Natixis Investment Managers (Natixis IM) today launches its Five Financial Truths about Millennials at 40 report, as the first of the millennial generation reaches 40 years old and enter their peak earning years.

The report exposes five truths about millennials and their financial habits, dispelling stereotypes that this cohort are frivolous spenders and poor financial planners, who expect to rely on the ‘bank of mum and dad’.

The global survey of nearly 2,500 individual investors between the ages of 25 and 40, with minimum investable assets of $100,000, found that:

• 59% of millennials have a professional financial adviser – a higher percentage than either Generation X (56%) or baby boomers (48%)
Financial planning is the professional advice they are most interested in, no doubt to help them reach what 82% of millennials say are clear financial goals, including retiring at age 60.
• They are diligent savers, putting aside 17% of their income for retirement, on average.
• They have accumulated considerable wealth so far, the source of which 31% attribute to business ownership or self-employment income and 37% say comes from investing.
Just 17% cite receipt of an inheritance or family money as a source of their wealth.

“Millennials get a bad rap, often being cited as not being financially responsible by favouring frivolous spending over saving.
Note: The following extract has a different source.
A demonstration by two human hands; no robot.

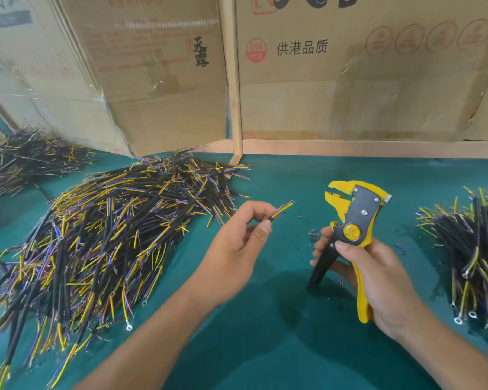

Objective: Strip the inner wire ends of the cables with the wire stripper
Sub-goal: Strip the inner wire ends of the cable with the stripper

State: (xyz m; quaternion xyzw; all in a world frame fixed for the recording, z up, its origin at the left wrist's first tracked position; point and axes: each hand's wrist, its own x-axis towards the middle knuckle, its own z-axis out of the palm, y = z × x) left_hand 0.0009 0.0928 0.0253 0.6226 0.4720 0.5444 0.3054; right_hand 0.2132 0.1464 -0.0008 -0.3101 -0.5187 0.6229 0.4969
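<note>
Your left hand (237, 237) pinches one cable (282, 211) between thumb and fingers, just behind its bared end, so the yellow and blue inner wires stick out past your fingertips toward the upper right, lifted off the mat (265, 347). Your right hand (378, 277) grips the stripper (352, 220) by its handles, thumb pressed near the round yellow pivot, fingers wrapped round the black handle; the handles stand spread and the jaws at the top are parted (the yellow head points up and to the left). The wire tips sit left of the jaws and a little lower, near them but apart, with nothing between the jaws. Small bits of cut insulation (313, 232) lie on the mat between your two hands. A big pile (110, 235) of cables spreads to the left of your left hand, a smaller pile (471, 254) lies to the right of the stripper, and another heap (26, 156) sits at the far left. Cardboard boxes (350, 66) stand behind the mat.
</note>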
Millennials have high expectations, but they also are proactive when it comes to financial planning and are no longer the young twenty-somethings they’re often thought to be,” said Dave Goodsell, Executive Director of Natixis’ Centre for Investor Insight.

“This generation has enjoyed a long bull market with low interest rates and little inflation for much of their adult lives. They also experienced 9/11, the first tech bubble burst and a severe financial crisis that crushed many in their parents’ generation.

“They’ve known what loss looks like and want to protect their interests as they see risks rise and their finances grow more complex. The good news is that millennials not only recognise the value of planning advice, but they also trust financial advisers.”

“Millennials in Europe are most likely to use a professional financial adviser, which may be the reason that they’re more likely to feel financially secure than the global average. It’s true that millennials have high expectations for their future finances, but they are taking the time to plan accordingly, which is encouraging especially as we – and they – navigate more volatile markets,” said Andrew Benton, Head of Northern Europe & MENA at Natixis IM.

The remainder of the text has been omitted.